Heute ist der Alte Domfriedhof an der Liesenstraße in erster Linie eine Parkanlage, Beerdigungen finden kaum noch statt. Und wer sich hier bestatten lassen will, muss nicht mehr unbedingt katholisch sein. Und weil der Friedhof jetzt wieder von beiden Seiten zugängig ist, wird er immer häufiger auch als Durchgang genutzt, wie ein Spaziergänger berichtet.

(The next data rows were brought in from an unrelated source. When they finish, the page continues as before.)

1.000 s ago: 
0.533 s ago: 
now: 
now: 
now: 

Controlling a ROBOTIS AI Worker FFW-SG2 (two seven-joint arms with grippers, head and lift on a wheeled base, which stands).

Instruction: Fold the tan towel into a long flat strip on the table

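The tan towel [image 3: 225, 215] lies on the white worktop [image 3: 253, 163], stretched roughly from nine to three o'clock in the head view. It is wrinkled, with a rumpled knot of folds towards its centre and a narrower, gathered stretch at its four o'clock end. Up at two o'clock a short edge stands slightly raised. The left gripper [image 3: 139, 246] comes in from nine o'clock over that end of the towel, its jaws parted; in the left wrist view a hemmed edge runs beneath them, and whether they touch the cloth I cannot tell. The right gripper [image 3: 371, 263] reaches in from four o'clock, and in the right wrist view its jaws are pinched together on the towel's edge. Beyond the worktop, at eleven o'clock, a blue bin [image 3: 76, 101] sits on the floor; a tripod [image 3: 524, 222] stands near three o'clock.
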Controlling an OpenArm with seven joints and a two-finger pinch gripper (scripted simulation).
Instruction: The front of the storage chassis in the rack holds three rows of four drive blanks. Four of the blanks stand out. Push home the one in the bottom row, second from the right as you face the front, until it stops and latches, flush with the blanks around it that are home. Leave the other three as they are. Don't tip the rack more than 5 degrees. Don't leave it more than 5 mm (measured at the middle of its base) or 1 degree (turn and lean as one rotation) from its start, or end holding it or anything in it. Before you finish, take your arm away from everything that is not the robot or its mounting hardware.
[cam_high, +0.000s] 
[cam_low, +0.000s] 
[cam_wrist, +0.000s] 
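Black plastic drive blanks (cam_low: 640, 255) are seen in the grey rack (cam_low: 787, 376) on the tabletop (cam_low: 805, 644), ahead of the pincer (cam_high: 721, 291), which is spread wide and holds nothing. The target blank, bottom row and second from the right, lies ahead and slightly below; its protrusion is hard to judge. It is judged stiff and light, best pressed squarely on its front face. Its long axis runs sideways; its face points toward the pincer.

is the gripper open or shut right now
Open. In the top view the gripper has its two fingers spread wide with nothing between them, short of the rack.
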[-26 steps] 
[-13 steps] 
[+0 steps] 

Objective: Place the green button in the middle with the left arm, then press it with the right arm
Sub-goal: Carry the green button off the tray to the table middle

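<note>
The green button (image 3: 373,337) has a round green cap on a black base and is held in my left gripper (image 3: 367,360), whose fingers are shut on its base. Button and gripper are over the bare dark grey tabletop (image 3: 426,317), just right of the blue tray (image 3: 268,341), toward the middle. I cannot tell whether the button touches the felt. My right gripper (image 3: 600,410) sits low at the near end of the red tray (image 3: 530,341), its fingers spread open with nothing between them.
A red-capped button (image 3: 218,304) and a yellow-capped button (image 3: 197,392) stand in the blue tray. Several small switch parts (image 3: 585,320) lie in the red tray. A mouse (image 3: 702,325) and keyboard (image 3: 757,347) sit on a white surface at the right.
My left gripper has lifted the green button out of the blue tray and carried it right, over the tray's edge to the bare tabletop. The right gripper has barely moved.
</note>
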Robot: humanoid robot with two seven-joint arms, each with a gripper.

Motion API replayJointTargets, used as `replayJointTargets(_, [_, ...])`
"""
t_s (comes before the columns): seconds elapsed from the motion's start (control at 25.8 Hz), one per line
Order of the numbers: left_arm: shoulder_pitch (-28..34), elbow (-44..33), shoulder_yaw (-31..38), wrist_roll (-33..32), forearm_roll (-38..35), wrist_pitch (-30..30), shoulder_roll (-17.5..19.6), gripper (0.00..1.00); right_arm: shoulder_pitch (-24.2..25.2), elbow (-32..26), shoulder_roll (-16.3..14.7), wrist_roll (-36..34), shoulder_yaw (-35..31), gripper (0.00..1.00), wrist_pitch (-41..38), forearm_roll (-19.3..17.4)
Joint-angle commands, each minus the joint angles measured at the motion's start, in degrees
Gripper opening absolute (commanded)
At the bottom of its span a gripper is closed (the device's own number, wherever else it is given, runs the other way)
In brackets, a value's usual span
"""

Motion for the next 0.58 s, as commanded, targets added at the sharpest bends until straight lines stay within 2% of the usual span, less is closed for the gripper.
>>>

"Es ist natürlich für alle Leute, die da hinten wohnen, ist das so eine Abkürzung. Hier gibt's ja so ein paar Supermärkte, da hinten, oder wer hier durch will. Da gibt's auch immer Streitereien wegen Fahrradfahren, irgendwann soll hier auch mal die Grufti-Szene hier irgendwie sich... deswegen wird hier ja nachts auch zugeschlossen, ab 20 Uhr. Dadurch, dass die Gräber so alt sind, gibt's auch relativ wenige Leute, die wirklich noch den direkten Bezug zu den Grabstellen haben."

Dennoch, der Alte Domfriedhof der Sankt Hedwigs Gemeinde erwacht allmählich zu neuem Leben: durch die Geschichten, die Rainer Klaunick an den Gräbern erzählt und seine Idee, einen Verein zu gründen, der sich für den Erhalt der wertvollen Grabstätten einsetzt. Und durch das Interesse, das sich hier noch einmal ganz anders einstellen kann.

"Ich besuch gerade meine Schwester und geh hier auch zum ersten Mal durch und bin begeistert, hier kann man wirklich gut durchgehen. Nachvollziehbar, dass es ein paar Verhaltensregeln auf dem Friedhof gibt, die man wahren muss, trotz allem ist das ja auch ein Teil unseres Lebens, um sich daran zu beteiligen und das so auch zu nutzen. Gerade am Rand kann man sich wunderbar zurückziehen und mal mit einer Decke an die Seite setzen und auch die Ruhe zu genießen, die Vögel, die im Stadtlärm total untergehen. Toll, zu riechen, Flieder, ich bin ganz begeistert. Also wenn ich könnte und hier wohnen würde, ich würde hier häufiger durchgehen."